| Your instructions |
In the entries below, find the line with "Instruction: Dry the" and the line with "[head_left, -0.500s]". Reproduce those two lines and every line between them exactly, and nothing more.

| Data extracted from a collection |
*** Block opens ***
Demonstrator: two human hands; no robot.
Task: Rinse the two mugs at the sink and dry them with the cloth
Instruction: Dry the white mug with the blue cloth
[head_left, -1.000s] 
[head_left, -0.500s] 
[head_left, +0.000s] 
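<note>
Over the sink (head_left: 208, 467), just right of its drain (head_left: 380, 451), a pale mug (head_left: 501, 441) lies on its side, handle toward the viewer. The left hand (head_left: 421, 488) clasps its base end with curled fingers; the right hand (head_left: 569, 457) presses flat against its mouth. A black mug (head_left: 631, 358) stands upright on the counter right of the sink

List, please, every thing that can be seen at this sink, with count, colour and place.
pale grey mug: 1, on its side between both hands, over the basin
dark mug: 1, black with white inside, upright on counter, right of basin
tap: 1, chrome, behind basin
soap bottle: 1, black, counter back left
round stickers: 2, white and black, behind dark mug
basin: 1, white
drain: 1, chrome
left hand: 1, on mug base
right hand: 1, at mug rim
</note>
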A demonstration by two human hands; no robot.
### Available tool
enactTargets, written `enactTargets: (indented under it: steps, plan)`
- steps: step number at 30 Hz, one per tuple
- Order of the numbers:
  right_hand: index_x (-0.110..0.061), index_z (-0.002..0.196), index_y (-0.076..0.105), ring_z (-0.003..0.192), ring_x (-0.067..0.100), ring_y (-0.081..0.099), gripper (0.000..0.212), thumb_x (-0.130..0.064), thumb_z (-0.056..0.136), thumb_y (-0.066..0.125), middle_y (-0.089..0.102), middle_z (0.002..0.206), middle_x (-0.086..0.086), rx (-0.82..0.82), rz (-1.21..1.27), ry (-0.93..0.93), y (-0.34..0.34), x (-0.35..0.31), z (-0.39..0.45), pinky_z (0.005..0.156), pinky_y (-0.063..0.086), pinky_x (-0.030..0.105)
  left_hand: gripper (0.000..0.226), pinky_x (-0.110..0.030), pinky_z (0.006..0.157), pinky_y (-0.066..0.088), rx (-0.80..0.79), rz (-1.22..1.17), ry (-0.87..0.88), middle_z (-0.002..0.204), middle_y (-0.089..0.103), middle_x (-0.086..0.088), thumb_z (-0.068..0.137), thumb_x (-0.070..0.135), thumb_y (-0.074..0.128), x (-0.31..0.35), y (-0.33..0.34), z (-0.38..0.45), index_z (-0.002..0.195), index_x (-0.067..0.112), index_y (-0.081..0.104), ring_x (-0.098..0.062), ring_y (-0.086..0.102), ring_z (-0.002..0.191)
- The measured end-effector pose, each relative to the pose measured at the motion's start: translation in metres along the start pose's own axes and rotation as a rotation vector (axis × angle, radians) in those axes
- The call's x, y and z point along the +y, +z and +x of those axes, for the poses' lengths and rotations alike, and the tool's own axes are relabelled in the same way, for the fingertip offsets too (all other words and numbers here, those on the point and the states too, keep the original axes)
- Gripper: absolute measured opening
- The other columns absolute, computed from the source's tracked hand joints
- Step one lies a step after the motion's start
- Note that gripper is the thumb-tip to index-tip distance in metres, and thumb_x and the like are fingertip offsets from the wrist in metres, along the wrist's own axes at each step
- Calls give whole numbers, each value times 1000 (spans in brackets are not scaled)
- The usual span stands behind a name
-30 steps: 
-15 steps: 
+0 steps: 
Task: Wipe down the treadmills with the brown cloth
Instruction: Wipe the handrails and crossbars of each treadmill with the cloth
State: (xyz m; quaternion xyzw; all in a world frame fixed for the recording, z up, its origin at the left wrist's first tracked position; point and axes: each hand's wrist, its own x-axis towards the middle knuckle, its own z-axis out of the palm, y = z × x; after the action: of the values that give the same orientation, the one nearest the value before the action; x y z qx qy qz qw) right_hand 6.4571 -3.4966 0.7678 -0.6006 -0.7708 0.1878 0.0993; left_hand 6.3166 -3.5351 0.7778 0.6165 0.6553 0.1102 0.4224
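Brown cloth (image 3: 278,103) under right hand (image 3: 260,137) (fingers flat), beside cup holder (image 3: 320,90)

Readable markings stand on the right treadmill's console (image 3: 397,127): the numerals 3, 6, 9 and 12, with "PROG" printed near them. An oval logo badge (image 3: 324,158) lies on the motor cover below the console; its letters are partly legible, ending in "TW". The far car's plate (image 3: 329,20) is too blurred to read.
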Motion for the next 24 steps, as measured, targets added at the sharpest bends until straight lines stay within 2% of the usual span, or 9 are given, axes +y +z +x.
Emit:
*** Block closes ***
| Solution |
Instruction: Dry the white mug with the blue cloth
[head_left, -1.000s] 
[head_left, -0.500s] 

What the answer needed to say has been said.